# How many fact sheets survived the NAA website migration in 2019

In [2]:
import requests
from bs4 import BeautifulSoup

## Get the most recent version of the fact sheet index from the Internet Archive

First we'll load the page.

In [3]:
# Note the 'id_' in the url to get the original page without the IA navigation.
response = requests.get('https://web.archive.org/web/20190716210347id_/http://www.naa.gov.au/collection/fact-sheets/by-number/index.aspx')

In [4]:
soup = BeautifulSoup(response.content)

Then we'll extract the rows from the index table.

In [5]:
fs_list = soup.find('table', title='Numerical list of fact sheets').find_all('tr')[1:]
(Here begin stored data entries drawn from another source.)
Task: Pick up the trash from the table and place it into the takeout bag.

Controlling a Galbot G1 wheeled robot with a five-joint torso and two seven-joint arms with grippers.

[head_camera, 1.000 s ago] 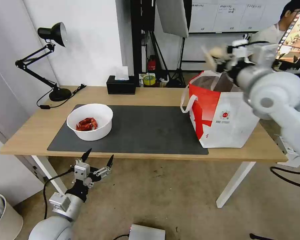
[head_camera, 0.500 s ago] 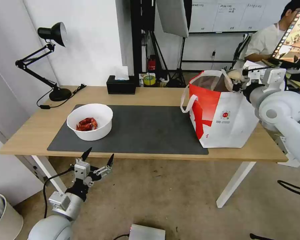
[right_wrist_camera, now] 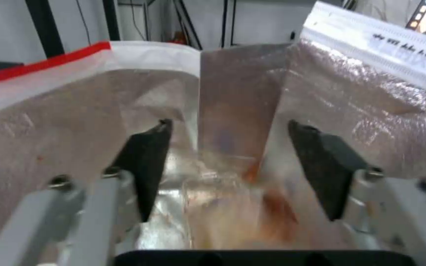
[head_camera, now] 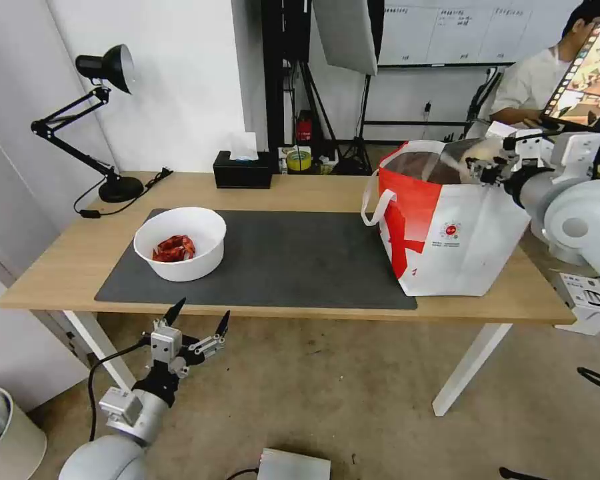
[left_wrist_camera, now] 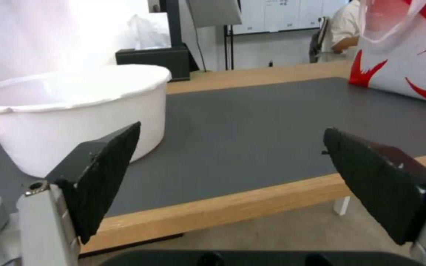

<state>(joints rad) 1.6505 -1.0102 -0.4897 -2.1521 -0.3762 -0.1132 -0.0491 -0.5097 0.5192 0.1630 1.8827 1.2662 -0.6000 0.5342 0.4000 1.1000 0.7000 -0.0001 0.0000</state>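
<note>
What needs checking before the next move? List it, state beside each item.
1. Right gripper open, nothing between its fingers: ok.
2. Right gripper over the takeout bag mouth: ok.
3. Bag upright on the table: ok.
4. White bowl of red scraps waits on the mat: not ok.
5. Left gripper open, below the table edge near the bowl: ok.
6. Last item settled in the bag: cannot tell.

No wording can be made out. The boxy white takeout bag with red panels [head_camera: 447, 227], right of centre in the head view, bears a small round red logo [head_camera: 451, 231] with tiny illegible print beneath; dark print on its rim strip [right_wrist_camera: 381, 40] is blurred.
</note>
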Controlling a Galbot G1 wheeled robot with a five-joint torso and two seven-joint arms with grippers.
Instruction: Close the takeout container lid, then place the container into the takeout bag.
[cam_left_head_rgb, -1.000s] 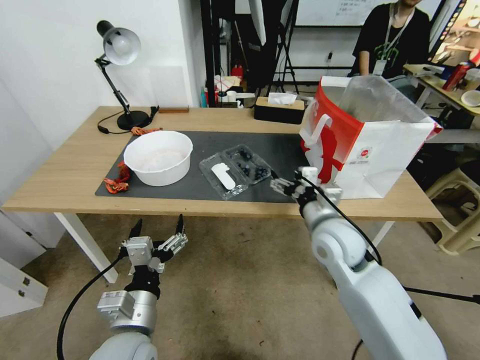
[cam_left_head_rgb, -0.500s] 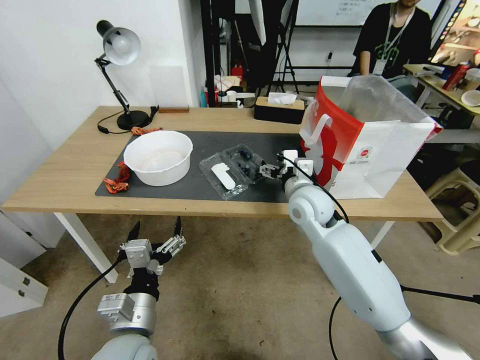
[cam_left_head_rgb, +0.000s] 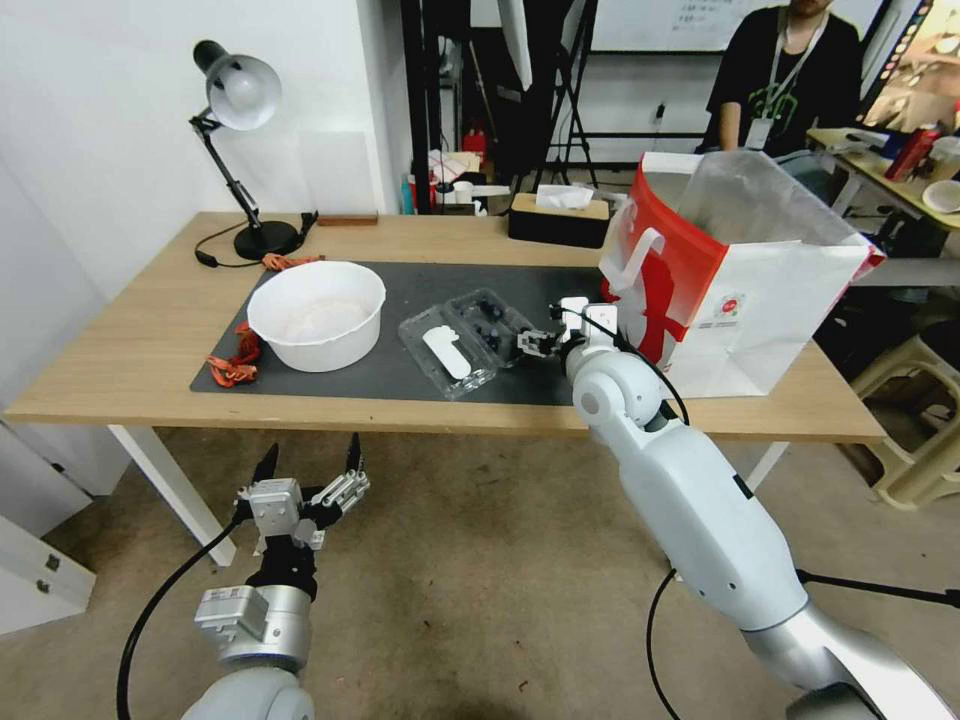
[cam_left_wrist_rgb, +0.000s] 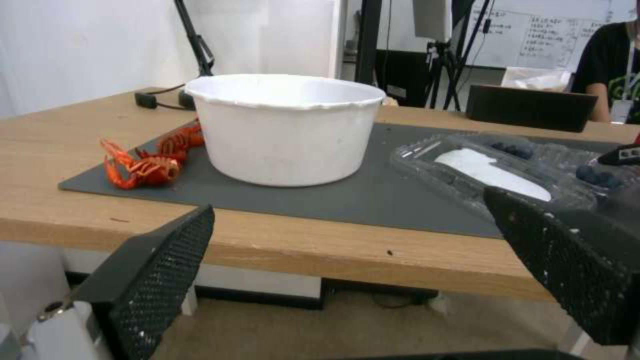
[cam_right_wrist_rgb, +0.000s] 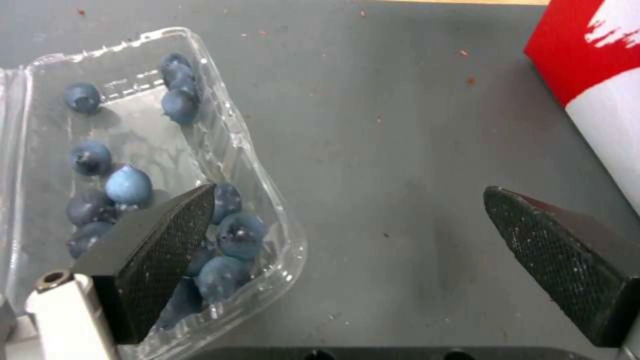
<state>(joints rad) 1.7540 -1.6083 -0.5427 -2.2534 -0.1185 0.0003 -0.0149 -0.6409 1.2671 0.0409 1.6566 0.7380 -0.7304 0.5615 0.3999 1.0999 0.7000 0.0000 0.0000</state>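
Step in hand: lid closing, not yet done. Takeout container (cam_left_head_rgb: 469, 339) lies open at frame centre on the mat (cam_left_head_rgb: 560, 290). Right gripper (cam_left_head_rgb: 540, 343), jaws wide, hovers at its berry-side edge. Left gripper (cam_left_head_rgb: 310, 463) parked low, jaws wide. Next move likely needs a hold on the lid (cam_left_head_rgb: 447, 353) to fold it over.

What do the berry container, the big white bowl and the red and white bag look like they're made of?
The takeout container: thin clear glossy plastic, berries showing through its ribbed walls. The white bowl: matte, probably paper pulp or foam, given its slightly uneven rim. The takeout bag: creased paper outside with a silvery, foil-like lining.
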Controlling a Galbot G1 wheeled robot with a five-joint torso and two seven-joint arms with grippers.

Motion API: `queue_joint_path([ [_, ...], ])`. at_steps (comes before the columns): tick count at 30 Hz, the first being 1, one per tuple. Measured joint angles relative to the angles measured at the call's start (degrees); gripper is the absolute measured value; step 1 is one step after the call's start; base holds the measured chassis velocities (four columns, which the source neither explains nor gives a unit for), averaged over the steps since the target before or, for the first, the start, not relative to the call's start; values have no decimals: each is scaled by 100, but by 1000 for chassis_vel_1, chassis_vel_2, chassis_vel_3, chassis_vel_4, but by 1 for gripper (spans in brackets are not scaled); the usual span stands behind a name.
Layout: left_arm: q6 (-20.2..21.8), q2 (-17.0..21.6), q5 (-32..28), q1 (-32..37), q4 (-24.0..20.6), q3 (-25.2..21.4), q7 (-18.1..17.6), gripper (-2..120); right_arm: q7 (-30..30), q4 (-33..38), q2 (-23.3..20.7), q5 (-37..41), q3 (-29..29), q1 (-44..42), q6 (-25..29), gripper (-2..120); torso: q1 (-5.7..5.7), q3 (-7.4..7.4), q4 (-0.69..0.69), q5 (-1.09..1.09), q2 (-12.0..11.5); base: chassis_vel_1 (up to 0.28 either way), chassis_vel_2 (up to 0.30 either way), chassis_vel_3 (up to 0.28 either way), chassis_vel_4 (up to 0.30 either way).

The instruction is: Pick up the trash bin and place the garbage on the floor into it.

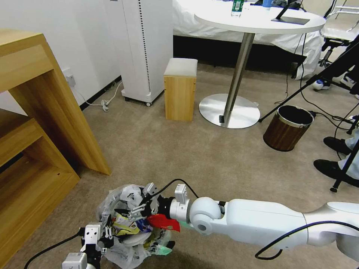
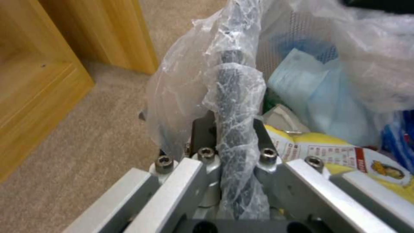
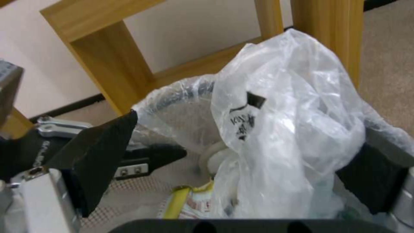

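The trash bin [image 1: 129, 228], lined with a crinkly whitish bag, is at the bottom left of the head view, by the wooden shelf. My left gripper [image 1: 101, 236] is shut on its bag-covered rim [image 2: 233, 106]. My right gripper [image 1: 141, 206] hovers over the bin's mouth, open, with loose bag plastic [image 3: 284, 106] bulging between its dark fingers [image 3: 99, 152]. A red wrapper [image 1: 164, 222] sits at the bin's edge under the right wrist. Inside lie garbage pieces: a yellow printed wrapper [image 2: 345, 153] and a pale blue item [image 2: 310, 94].
A wooden shelf unit [image 1: 41, 123] stands close on the left. Farther off are a wooden stool [image 1: 180, 89], a round table's metal base [image 1: 230, 110] and a brown wood-grain bin [image 1: 288, 127]. Cables, tripod legs and a person's shoes [image 1: 336, 145] crowd the right.
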Motion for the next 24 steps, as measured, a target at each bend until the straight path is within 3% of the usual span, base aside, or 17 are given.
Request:
queue_joint_path([
  [24,124,56,-367,80,-1,-131,-180,0,24,548,-230,456,95,-104,-24,100,0,0,0,1,0,0,0,0,0],
])
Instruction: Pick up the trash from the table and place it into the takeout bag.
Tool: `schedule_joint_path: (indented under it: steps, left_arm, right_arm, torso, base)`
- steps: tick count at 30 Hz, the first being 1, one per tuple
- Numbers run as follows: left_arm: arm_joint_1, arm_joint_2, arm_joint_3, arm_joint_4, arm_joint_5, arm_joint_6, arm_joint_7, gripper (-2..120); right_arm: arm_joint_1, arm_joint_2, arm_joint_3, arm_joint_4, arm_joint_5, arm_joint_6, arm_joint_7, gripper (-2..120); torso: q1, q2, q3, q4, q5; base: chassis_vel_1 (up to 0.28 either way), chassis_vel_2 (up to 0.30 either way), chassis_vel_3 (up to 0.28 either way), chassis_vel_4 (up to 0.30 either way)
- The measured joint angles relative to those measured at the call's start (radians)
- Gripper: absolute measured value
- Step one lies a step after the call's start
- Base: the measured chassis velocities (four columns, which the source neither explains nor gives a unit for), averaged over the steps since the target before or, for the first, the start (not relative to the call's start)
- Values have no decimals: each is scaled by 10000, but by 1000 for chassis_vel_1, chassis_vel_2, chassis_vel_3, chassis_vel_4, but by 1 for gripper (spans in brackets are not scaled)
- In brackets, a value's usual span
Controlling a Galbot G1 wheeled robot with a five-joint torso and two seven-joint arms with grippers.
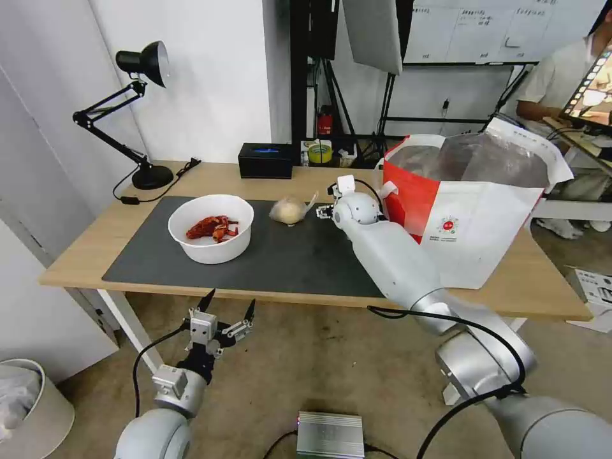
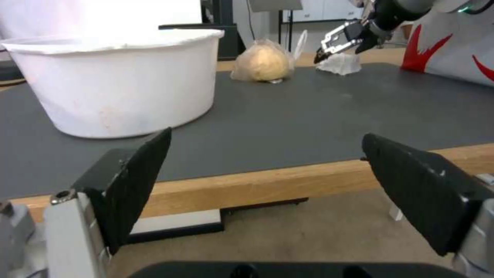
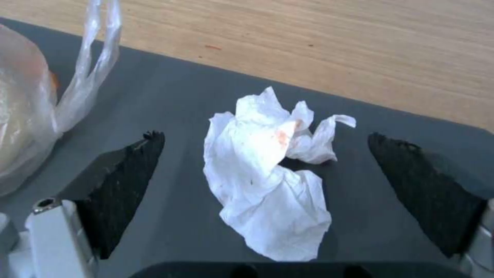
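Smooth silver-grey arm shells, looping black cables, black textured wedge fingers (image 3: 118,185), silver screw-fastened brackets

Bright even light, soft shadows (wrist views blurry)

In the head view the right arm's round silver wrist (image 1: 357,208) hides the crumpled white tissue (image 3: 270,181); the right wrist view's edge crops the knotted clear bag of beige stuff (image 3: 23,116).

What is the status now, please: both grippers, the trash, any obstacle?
Right gripper open, poised over crumpled white tissue on dark grey mat. Left gripper open, below table edge. Nothing blocking.
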Motion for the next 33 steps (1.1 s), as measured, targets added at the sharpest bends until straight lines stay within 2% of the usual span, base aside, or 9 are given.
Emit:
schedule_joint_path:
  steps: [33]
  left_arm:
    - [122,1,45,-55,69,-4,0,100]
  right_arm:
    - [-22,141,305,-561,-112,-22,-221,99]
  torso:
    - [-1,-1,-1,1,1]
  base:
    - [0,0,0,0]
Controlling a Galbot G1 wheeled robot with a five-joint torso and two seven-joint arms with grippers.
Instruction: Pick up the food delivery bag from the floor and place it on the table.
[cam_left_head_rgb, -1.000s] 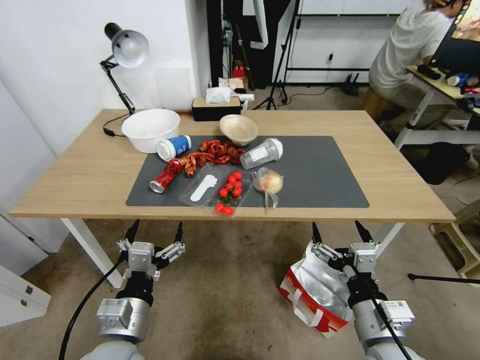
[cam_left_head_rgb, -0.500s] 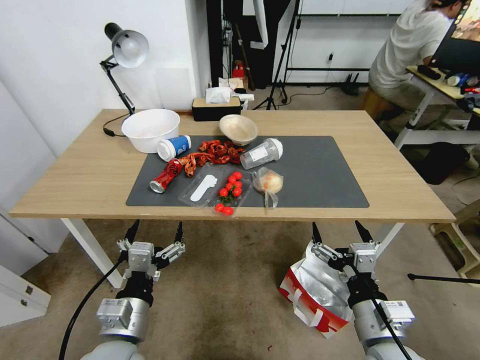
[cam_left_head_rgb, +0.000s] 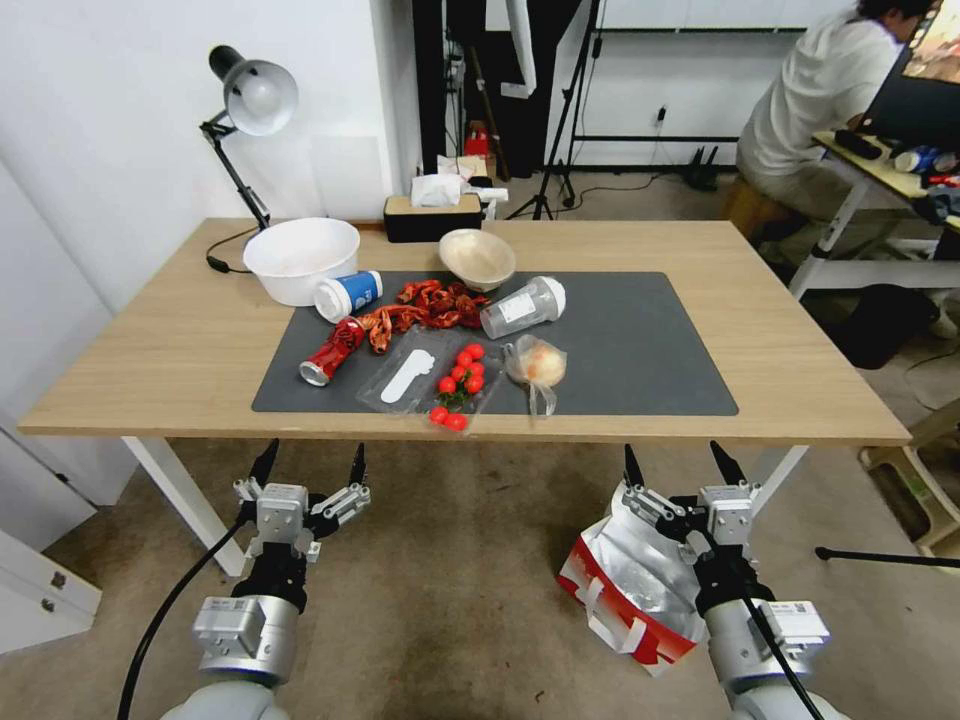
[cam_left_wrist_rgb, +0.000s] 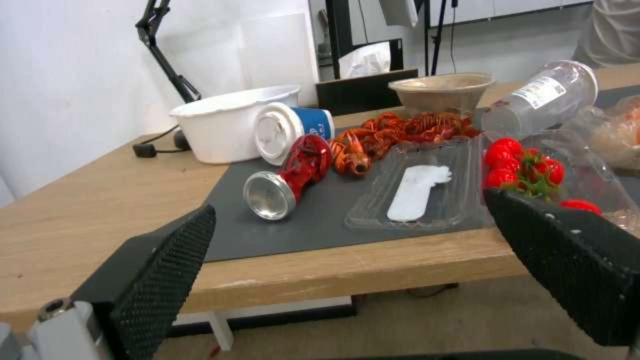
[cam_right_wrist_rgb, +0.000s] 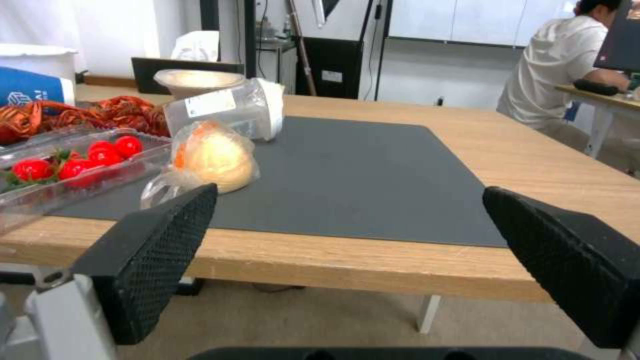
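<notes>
The food delivery bag (cam_left_head_rgb: 632, 590), white with a red side panel and silver foil lining, lies on the floor (cam_left_head_rgb: 450, 590) at the lower right, below the table's front edge. My right gripper (cam_left_head_rgb: 680, 462) hovers open just above the bag's far side, its arm covering part of the bag. Left of it, my left gripper (cam_left_head_rgb: 311, 461) hangs open over bare floor, holding nothing. The light-wood table (cam_left_head_rgb: 180, 350) with a dark grey mat (cam_left_head_rgb: 640, 350) stands ahead. Both wrist views look across the table edge between spread fingers (cam_left_wrist_rgb: 167, 270) (cam_right_wrist_rgb: 160, 250).
On the mat lie a crushed red can (cam_left_head_rgb: 333, 350), crayfish (cam_left_head_rgb: 425, 305), a tomato tray (cam_left_head_rgb: 455, 380), a knotted clear bag (cam_left_head_rgb: 537, 365) and cups. A white bowl (cam_left_head_rgb: 300, 258), lamp (cam_left_head_rgb: 250, 100) and tissue box (cam_left_head_rgb: 432, 215) stand behind. White table legs (cam_left_head_rgb: 185, 500) flank the floor space. The mat's right half is bare.
</notes>
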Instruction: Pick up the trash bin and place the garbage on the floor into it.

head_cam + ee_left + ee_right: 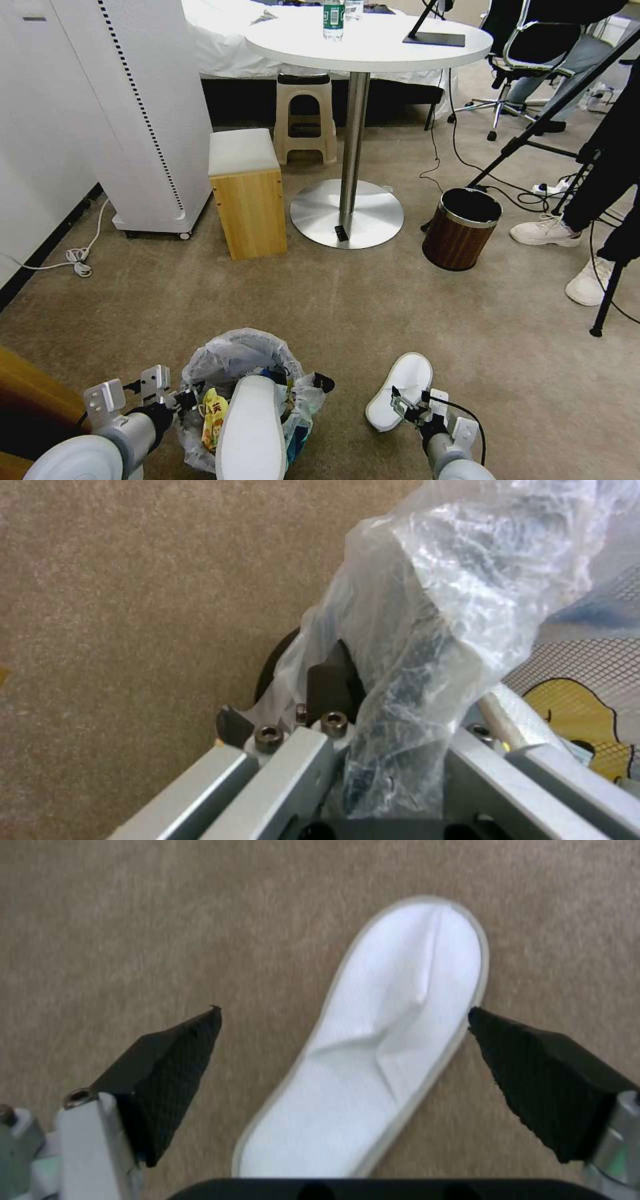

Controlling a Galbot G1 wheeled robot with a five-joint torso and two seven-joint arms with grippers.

## Look for the fact sheets

Let's loop through all the rows in the fact sheet index, extracting the fact sheet number, title and url. Then we'll try loading the url. We'll save all the details and the HTTP status code for further exploration.

In [None]:
fact_sheets = []
for row in fs_list:
    num = row.td.text
    fs = row.find('a')
    title = fs.text
    url = f'http://naa.gov.au{fs["href"]}'
    response = requests.get(url)
    status = response.status_code
    print(f'{title}: {status}')
    fact_sheets.append({'number': num, 'title': title, 'url': url, 'status': status})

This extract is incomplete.